## What you are asked to do
The answer must be one number: how many lines in the data below include the string "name".

## Data below
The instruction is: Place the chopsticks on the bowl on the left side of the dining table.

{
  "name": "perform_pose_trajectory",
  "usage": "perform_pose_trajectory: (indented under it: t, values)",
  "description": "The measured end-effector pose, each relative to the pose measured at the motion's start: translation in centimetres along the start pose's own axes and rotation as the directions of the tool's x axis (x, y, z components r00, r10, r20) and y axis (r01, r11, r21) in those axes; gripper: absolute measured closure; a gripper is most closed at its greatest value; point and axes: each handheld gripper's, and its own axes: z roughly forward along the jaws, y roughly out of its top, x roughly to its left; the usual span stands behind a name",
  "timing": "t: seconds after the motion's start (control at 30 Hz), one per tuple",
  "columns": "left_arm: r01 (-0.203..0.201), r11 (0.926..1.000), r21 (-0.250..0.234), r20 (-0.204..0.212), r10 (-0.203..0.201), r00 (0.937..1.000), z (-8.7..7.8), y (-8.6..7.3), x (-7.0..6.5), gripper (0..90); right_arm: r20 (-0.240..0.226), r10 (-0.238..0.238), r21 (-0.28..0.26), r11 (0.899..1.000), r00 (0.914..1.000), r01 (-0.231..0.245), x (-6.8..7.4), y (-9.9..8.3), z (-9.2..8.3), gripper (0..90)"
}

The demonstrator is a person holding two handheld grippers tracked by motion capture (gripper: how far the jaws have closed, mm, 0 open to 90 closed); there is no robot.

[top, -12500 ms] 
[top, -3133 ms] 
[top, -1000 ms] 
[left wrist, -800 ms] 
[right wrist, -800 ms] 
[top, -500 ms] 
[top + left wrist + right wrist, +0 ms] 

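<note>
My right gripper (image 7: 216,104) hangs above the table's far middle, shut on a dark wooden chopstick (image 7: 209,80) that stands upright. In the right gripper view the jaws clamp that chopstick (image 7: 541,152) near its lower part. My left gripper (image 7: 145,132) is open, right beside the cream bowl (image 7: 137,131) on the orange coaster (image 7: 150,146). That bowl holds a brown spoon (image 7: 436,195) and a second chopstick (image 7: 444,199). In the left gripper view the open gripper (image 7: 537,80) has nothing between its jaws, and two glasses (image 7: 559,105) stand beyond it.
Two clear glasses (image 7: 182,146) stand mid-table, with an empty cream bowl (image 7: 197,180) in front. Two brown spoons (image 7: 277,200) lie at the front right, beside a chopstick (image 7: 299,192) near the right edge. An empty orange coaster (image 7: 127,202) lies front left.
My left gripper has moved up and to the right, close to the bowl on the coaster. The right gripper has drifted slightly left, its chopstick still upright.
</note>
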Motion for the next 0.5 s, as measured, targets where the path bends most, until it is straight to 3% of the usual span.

## Exercise answer
2